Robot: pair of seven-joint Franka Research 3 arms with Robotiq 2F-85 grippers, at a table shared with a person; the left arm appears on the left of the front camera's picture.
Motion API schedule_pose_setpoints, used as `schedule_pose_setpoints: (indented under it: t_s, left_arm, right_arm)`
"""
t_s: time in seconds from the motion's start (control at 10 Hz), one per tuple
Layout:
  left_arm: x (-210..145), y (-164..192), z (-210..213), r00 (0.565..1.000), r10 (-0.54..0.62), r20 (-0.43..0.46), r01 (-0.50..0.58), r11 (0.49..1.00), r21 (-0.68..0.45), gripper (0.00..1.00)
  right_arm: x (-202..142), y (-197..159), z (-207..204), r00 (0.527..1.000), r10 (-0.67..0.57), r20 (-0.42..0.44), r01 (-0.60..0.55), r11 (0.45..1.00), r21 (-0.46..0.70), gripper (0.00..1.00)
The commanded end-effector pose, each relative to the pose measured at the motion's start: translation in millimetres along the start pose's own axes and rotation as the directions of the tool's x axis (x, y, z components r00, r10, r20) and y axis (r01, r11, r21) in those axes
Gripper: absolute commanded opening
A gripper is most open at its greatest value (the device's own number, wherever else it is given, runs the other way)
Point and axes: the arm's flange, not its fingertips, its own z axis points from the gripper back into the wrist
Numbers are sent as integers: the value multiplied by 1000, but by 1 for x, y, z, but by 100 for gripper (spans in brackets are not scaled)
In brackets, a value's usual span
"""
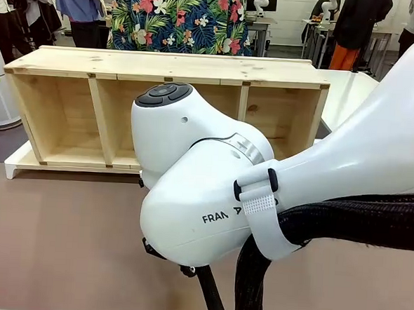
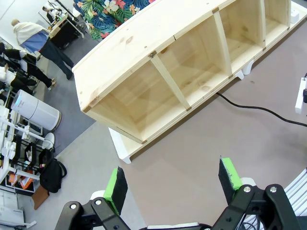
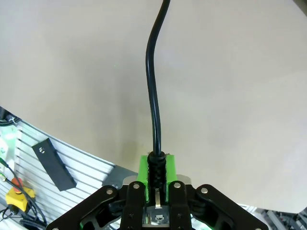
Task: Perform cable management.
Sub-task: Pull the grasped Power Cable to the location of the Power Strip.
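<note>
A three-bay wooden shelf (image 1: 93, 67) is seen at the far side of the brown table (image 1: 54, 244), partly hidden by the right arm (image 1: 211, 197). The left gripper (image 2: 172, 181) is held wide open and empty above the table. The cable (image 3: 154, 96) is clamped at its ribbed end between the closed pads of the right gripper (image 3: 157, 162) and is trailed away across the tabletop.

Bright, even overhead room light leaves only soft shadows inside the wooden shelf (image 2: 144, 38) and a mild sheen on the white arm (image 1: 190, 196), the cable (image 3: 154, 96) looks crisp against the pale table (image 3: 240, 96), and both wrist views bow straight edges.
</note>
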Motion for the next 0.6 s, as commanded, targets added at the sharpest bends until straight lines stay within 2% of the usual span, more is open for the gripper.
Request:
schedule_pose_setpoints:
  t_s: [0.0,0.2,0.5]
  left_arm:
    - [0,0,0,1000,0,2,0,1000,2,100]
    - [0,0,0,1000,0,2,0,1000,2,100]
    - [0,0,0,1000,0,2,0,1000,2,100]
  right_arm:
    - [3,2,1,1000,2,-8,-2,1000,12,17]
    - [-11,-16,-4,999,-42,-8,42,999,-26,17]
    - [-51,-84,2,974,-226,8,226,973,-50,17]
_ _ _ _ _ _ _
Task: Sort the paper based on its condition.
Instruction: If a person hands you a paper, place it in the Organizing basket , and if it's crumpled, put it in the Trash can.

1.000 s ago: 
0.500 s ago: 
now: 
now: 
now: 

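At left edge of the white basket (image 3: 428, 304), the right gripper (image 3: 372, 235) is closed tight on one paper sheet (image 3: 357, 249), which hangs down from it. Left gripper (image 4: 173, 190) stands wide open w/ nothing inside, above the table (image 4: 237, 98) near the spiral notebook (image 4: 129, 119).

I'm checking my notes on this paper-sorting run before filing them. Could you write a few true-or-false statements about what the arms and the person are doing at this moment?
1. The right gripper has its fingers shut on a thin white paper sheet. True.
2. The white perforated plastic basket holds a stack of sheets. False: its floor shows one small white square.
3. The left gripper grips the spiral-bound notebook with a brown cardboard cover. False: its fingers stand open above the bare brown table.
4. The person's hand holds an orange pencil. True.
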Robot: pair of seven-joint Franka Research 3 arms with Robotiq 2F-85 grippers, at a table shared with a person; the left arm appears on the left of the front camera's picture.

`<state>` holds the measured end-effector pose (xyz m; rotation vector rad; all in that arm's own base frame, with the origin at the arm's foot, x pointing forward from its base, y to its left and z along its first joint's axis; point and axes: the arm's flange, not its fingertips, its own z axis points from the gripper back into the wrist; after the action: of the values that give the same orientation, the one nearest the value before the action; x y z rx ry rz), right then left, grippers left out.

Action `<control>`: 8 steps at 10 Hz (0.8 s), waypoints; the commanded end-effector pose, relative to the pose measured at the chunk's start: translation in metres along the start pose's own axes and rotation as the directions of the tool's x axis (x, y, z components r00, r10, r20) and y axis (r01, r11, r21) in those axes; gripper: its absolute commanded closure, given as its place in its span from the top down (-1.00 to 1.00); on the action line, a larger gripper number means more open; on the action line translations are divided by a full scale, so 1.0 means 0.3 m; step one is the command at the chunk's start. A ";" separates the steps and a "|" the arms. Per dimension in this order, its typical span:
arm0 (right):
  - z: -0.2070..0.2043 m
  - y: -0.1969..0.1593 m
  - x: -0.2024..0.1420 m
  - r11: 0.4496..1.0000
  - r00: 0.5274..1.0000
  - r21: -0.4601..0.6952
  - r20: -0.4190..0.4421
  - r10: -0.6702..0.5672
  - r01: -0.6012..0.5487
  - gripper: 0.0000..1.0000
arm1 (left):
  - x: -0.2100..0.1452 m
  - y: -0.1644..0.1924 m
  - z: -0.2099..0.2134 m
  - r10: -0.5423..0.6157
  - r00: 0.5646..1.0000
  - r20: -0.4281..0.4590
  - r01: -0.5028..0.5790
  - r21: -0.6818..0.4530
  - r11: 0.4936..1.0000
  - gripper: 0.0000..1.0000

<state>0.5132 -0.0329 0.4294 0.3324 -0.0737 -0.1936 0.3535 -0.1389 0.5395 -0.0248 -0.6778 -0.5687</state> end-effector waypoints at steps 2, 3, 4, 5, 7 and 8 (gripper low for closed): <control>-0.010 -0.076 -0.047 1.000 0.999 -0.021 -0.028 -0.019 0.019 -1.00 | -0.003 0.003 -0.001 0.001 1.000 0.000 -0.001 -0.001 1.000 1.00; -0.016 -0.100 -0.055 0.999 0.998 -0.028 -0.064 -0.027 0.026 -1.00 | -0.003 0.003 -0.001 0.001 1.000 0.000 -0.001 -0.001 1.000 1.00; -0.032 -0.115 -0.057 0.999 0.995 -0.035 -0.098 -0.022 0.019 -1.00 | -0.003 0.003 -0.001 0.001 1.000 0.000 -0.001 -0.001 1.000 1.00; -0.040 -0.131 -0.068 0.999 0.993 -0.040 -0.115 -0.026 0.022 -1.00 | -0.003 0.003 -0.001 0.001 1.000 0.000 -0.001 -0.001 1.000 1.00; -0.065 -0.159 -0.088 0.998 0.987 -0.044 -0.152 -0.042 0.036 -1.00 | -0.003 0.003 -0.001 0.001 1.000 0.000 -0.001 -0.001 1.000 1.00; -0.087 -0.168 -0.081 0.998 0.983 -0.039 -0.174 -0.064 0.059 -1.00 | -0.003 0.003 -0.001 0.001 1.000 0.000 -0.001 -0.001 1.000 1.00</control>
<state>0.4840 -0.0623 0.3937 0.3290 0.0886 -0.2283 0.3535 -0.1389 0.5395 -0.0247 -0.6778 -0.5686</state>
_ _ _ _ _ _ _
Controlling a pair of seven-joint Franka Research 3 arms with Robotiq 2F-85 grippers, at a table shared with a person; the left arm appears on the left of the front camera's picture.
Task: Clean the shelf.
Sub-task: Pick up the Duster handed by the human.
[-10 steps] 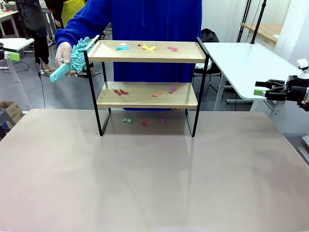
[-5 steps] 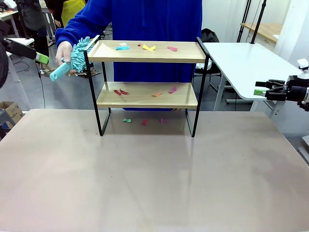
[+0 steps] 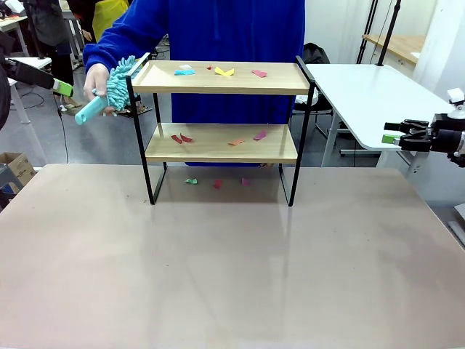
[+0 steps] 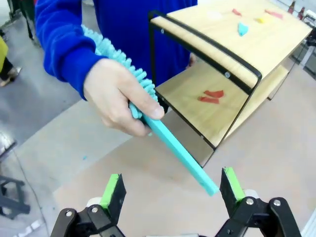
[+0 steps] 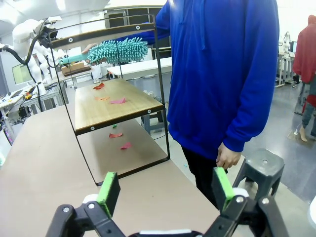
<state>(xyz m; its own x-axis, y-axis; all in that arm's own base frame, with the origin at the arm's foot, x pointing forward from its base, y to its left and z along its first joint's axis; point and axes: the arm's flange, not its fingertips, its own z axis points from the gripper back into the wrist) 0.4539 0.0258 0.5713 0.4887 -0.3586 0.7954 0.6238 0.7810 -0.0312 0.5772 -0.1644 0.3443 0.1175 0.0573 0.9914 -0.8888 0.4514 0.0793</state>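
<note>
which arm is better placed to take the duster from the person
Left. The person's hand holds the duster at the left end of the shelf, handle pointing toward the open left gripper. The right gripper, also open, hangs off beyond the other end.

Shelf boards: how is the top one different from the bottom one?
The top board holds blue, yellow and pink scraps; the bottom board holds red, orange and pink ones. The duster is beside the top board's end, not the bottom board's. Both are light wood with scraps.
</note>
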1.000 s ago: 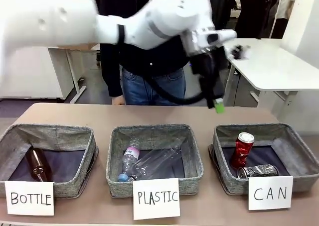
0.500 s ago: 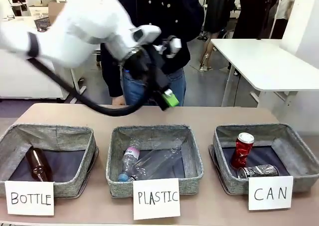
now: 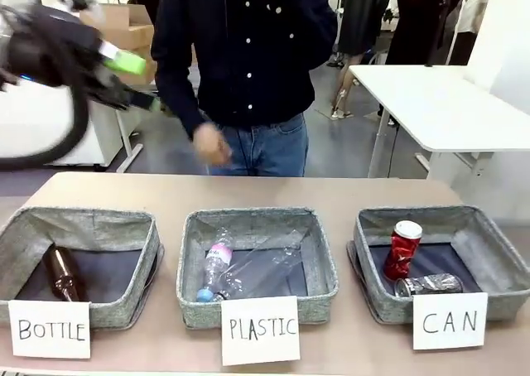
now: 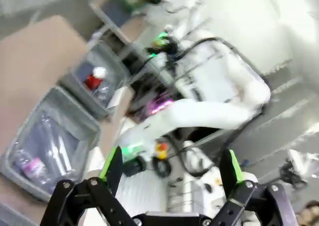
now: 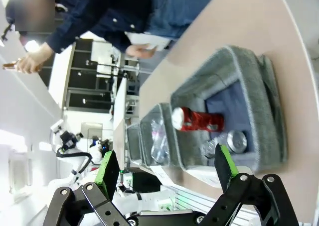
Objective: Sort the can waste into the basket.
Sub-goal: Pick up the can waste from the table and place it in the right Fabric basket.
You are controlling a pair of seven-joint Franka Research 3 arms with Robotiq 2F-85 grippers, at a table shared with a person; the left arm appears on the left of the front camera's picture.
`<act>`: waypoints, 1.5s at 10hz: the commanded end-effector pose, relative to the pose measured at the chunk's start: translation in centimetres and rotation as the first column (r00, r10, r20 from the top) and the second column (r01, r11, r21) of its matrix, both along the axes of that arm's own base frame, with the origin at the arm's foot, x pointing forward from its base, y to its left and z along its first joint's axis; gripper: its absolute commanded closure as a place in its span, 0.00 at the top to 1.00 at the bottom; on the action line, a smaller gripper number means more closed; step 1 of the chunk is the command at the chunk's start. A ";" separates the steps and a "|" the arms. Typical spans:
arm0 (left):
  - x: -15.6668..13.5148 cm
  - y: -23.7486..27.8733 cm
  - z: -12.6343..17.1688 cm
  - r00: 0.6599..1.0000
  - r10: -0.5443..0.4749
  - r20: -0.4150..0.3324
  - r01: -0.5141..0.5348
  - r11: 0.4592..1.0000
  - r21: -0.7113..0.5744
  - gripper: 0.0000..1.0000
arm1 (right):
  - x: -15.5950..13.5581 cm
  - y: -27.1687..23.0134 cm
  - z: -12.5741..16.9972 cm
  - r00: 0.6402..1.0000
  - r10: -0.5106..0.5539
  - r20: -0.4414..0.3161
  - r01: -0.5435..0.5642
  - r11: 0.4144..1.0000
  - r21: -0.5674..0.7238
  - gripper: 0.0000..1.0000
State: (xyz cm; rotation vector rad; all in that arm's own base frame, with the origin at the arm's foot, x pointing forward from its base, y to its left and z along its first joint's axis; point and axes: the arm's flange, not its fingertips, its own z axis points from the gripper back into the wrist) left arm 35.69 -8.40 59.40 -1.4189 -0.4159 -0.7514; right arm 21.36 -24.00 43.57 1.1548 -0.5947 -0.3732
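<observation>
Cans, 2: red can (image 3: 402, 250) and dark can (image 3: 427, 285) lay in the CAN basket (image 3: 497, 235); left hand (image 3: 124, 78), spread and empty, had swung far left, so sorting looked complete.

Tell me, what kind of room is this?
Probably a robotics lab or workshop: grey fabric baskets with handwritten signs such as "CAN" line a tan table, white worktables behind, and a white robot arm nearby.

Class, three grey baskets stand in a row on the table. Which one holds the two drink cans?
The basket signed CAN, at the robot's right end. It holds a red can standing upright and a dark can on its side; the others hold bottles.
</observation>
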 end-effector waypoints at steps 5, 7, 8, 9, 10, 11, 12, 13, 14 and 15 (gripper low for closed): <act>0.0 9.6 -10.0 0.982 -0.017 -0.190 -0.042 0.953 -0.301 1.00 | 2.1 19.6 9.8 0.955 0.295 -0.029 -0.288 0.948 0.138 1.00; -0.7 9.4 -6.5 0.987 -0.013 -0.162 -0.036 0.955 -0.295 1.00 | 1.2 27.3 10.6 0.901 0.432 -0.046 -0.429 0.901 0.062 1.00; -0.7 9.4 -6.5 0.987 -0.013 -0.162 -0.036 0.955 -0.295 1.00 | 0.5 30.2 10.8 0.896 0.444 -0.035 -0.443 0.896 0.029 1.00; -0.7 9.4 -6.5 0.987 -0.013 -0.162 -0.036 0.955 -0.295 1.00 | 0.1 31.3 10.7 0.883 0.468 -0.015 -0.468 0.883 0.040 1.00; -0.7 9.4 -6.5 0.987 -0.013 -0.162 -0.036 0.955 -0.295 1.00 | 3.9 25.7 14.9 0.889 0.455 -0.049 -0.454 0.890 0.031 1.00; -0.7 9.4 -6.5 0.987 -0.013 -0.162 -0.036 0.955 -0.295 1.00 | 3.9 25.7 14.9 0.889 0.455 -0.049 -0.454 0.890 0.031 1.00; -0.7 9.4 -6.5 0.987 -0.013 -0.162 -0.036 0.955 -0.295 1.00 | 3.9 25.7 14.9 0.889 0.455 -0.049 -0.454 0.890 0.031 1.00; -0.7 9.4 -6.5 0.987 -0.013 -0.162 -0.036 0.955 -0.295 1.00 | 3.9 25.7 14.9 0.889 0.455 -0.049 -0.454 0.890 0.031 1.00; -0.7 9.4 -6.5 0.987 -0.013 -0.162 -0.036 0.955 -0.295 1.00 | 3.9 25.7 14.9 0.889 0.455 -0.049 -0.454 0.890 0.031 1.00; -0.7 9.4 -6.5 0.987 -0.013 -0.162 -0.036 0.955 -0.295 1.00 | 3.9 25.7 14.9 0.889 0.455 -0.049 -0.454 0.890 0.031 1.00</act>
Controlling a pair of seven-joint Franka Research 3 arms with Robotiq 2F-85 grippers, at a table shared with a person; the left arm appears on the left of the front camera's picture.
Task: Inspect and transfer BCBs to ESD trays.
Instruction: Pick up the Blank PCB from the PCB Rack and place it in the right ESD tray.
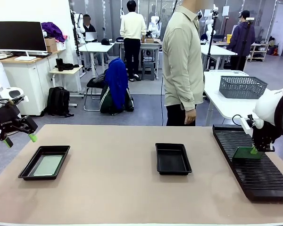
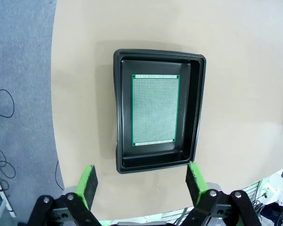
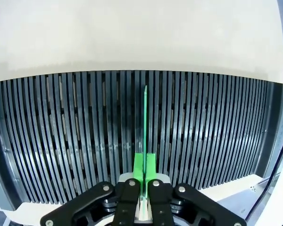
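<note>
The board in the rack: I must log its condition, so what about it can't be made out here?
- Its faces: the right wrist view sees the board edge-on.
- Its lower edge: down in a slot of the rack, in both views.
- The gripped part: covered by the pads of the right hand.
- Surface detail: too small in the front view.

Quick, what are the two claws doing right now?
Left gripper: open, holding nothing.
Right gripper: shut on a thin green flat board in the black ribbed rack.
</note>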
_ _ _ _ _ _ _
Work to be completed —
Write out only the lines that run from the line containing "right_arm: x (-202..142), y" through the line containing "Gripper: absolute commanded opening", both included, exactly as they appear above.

Problem solution —
  right_arm: x (-202..142), y (-197..159), z (-207..204), r00 (0.527..1.000), r10 (-0.67..0.57), r20 (-0.42..0.44), r01 (-0.60..0.55), r11 (0.45..1.00), r21 (-0.46..0.70), gripper (0.00..1.00)
The commanded end-effector pose, each relative to the pose measured at the motion's start: translation in millimetres along the start pose's own axes and rotation as the directions of the tool's x axis (x, y, z components r00, r10, r20) and y axis (r01, r11, r21) in those axes
Gripper: absolute commanded opening

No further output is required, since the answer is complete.